[v2] Misc rework on hugetlb faulting path

[PATCH v2 2/5] mm,hugetlb: Sort out folio locking in the faulting path

Posted by Oscar Salvador 3 months, 2 weeks ago

Recent conversations showed that there was a misunderstanding about why we
were locking the folio prior to call in hugetlb_wp().
In fact, as soon as we have the folio mapped into the pagetables, we no longer
need to hold it locked, because we know that no concurrent truncation could have
happened.
There is only one case where the folio needs to be locked, and that is when we
are handling an anonymous folio, because hugetlb_wp() will check whether it can
re-use it exclusively for the process that is faulting it in.

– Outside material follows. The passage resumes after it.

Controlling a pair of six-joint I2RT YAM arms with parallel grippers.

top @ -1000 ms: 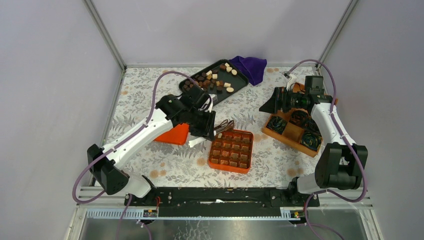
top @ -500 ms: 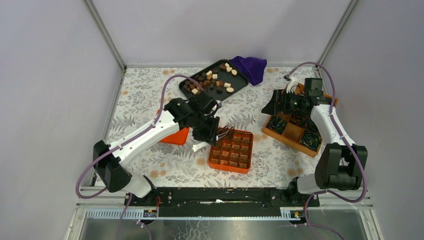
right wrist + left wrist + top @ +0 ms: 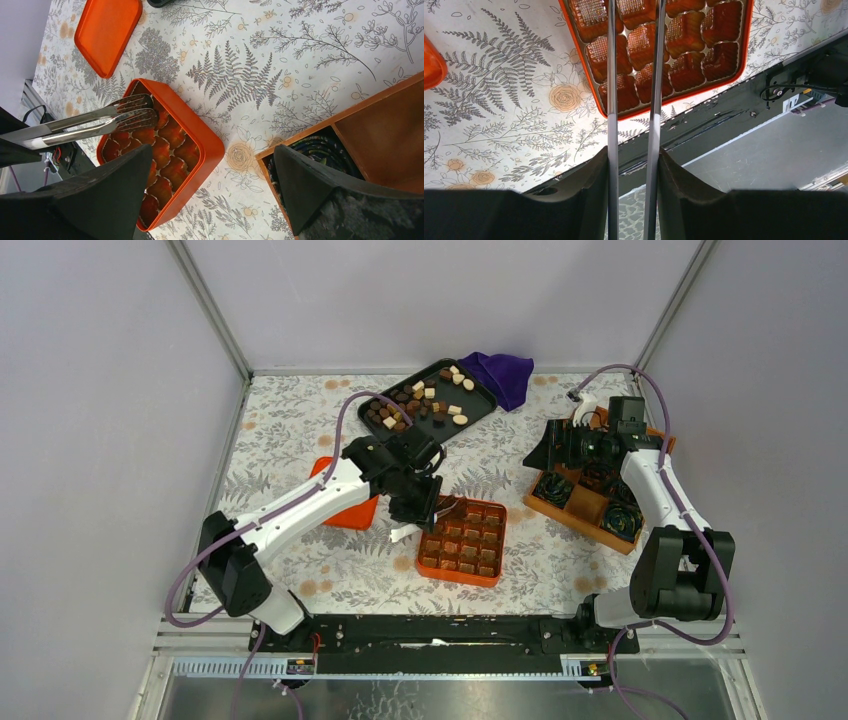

So, pass the folio locked to hugetlb_wp() when that is the case.

Suggested-by: David Hildenbrand <david@redhat.com>
Signed-off-by: Oscar Salvador <osalvador@suse.de>
---
 mm/hugetlb.c | 43 +++++++++++++++++++++++++++++++++----------
 1 file changed, 33 insertions(+), 10 deletions(-)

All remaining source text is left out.